2. Study Area and Data

2.1. Experimental Area

The experimental area in this study is mainland China, which is located in China in the range of 16° N–56° N and 72° E–132° E. Figure 1 shows the topography of the experimental area, which indicates that the eastern area has low topography, while the western region has high topography. There are approximately 33% plains and basins in the land area, while mountains, hills, and plateaus are approximately 67%. Moreover, the Qinghai-Tibet Plateau is located in southwestern China. The study area straddles the low- and mid-latitudinal zones. Therefore, the large topographic relief and diverse climate types have resulted in more complex T_m variations, which are challenging to model accurately. In addition, this area has a significantly larger BeiDou/GNSS market. As expected, this market has been going more and more massive since the completion of the Chinese BeiDou navigation network. Therefore, proposing an accurate T_m model in this area can contribute significantly to BeiDou/GNSS meteorology.

2.2. Experimental Data

Radiosonde instruments were collected using radiosonde balloons. The Radiosonde data contained actual measured meteorological information on the relative humidity, temperature, and pressure from the surface to high altitudes, with a time resolution of 12 h. These parameters are used to calculate T_m, which is accurate and usually used as a reference for testing other observations and models [34,35,36]. Therefore, this study used radiosonde data from 84 stations in mainland China from 2015–2018 downloaded free from the Integrated University of Wyoming (http://weather.uwyo.edu/upperair/sounding.html, accessed on 1 March 2021), which contained meteorological data related to pressure, temperature, dew point temperature, and relative humidity at 12 h intervals. These data are used to compute T_m solve the following equation:

$$T_m=\frac{{\displaystyle \mathrm{\int }\frac{e}{T}dz}}{{\displaystyle \mathrm{\int }\frac{e}{T^2}dz}}$$

(1)

where e is the water vapor pressure (hPa) and T is the absolute temperature (K). In practice, because the radiosonde data only contain the pressure level water vapor pressure and temperature, Equation (1) is usually discretized as Equation (2) to calculate T_m.

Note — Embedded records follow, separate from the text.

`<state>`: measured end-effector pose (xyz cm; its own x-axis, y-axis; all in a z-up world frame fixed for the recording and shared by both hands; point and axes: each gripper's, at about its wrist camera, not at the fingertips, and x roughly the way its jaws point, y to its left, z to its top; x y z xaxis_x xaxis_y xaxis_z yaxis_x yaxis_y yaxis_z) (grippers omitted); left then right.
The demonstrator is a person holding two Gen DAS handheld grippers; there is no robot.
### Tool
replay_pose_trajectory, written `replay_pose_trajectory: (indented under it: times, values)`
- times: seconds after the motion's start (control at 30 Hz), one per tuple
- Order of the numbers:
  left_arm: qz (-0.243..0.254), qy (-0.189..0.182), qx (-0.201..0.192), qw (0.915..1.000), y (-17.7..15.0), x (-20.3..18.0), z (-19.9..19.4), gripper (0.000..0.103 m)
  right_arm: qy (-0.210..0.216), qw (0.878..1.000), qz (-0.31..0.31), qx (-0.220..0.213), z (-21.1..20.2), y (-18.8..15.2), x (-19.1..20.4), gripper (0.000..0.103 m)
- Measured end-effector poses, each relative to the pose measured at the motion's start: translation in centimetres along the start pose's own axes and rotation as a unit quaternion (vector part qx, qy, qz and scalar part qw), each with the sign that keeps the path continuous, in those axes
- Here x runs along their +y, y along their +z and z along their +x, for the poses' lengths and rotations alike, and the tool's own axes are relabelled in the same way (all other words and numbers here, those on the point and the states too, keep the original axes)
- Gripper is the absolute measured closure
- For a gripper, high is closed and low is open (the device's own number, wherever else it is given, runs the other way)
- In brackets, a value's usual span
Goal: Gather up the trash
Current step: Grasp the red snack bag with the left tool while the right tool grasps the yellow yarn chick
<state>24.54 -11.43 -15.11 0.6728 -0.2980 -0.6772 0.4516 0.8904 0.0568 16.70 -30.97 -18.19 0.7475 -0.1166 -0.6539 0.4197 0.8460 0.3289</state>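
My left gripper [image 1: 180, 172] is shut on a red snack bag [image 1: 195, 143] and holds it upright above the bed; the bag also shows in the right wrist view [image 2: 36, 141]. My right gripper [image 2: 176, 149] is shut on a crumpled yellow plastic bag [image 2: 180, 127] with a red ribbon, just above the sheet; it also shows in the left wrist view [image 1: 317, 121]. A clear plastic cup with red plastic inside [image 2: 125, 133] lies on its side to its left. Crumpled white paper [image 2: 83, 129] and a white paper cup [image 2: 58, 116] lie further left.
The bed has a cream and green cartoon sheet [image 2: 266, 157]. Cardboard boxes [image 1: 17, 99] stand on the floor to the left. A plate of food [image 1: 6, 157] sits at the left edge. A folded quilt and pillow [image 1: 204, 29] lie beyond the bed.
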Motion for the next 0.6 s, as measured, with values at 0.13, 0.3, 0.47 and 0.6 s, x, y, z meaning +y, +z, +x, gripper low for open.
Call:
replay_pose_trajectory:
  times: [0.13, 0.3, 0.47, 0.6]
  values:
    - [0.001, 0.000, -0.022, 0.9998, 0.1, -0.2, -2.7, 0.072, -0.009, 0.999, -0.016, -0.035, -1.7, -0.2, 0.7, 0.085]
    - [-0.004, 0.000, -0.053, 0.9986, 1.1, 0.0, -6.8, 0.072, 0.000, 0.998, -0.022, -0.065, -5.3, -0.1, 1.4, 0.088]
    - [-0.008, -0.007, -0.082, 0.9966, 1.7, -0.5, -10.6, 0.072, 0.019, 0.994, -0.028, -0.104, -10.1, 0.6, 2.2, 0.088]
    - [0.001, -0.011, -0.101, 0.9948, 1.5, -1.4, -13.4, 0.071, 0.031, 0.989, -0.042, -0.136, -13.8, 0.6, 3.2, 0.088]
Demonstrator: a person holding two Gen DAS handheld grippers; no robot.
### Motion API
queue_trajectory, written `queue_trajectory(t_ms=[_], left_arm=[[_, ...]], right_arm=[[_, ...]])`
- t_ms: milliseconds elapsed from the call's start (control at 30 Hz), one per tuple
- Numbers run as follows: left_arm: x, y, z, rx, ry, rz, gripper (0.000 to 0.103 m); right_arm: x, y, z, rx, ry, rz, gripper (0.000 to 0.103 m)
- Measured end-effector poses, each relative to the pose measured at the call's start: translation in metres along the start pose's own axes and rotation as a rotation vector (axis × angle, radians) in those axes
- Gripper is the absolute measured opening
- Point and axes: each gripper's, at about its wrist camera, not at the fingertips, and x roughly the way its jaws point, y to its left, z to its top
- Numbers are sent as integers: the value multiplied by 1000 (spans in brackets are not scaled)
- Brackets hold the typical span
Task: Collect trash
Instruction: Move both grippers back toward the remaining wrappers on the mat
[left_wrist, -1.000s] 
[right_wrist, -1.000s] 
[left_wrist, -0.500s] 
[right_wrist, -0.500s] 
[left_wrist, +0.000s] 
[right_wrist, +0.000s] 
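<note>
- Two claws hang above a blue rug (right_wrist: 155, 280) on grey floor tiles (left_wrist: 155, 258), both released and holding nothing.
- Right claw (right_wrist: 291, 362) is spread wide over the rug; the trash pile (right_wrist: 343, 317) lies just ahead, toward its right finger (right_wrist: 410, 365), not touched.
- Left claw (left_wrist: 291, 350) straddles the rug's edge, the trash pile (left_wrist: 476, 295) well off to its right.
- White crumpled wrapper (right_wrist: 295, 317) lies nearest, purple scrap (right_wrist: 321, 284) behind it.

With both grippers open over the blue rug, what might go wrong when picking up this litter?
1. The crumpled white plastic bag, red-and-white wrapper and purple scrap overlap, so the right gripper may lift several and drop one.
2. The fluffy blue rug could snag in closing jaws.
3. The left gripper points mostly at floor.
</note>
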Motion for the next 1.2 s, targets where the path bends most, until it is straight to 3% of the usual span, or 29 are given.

$$T_m=\frac{{\displaystyle \sum _{i=0}^{i=n-1}\frac{{\overline{e}}_i}{{\overline{T}}_i}(h_{i+1}-h_i)}}{{\displaystyle \sum _{i=0}^{i=n-1}\frac{{\overline{e}}_i}{{\overline{T}}^2{}_i}(h_{i+1}-h_i)}}$$

(2)

$${\overline{e}}_i=\frac{1}{2}\times \left(e_{i+1}{+e}_i\right)$$

(3)

$${\overline{T}}_i=\frac{1}{2}\times \left(T_{i+1}+T_i\right)$$

(4)

where $e_i$ and $T_i$ are the water vapor pressure and absolute temperature of the ith layer, respectively, and $\overline{e_i}$ and $\overline{T_i}$ are the water vapor pressure and mean absolute temperature from layer i to layer i+1, respectively. Radiosonde data do not directly provide water vapor pressure information but relative humidity (RH) and absolute temperature data. Therefore, we calculated the e indirectly from the dew point temperature $T_d$ (°C) and $e_s$ (hPa), which is expressed as follows:

$$e=\frac{RH\times e_{\mathrm{s}}}{100}$$

(5)

$$e_s=6.112\times {10}^{\frac{7.5\times T_d}{T_d+273.3}}$$

(6)

$$T_d=T-273.15$$

(7)

2.3. Tm Empirical Model

As described in Section 1, T_m can be obtained by integration, which has high accuracy but does not allow the user to obtain the T_m value at any position in real time. Therefore, many authors have developed empirical T_m models that consider different factors to achieve real-time conversion from GNSS-ZWD to PWV [22,26,37]. A large part of the T_m model can be represented by Equation (8).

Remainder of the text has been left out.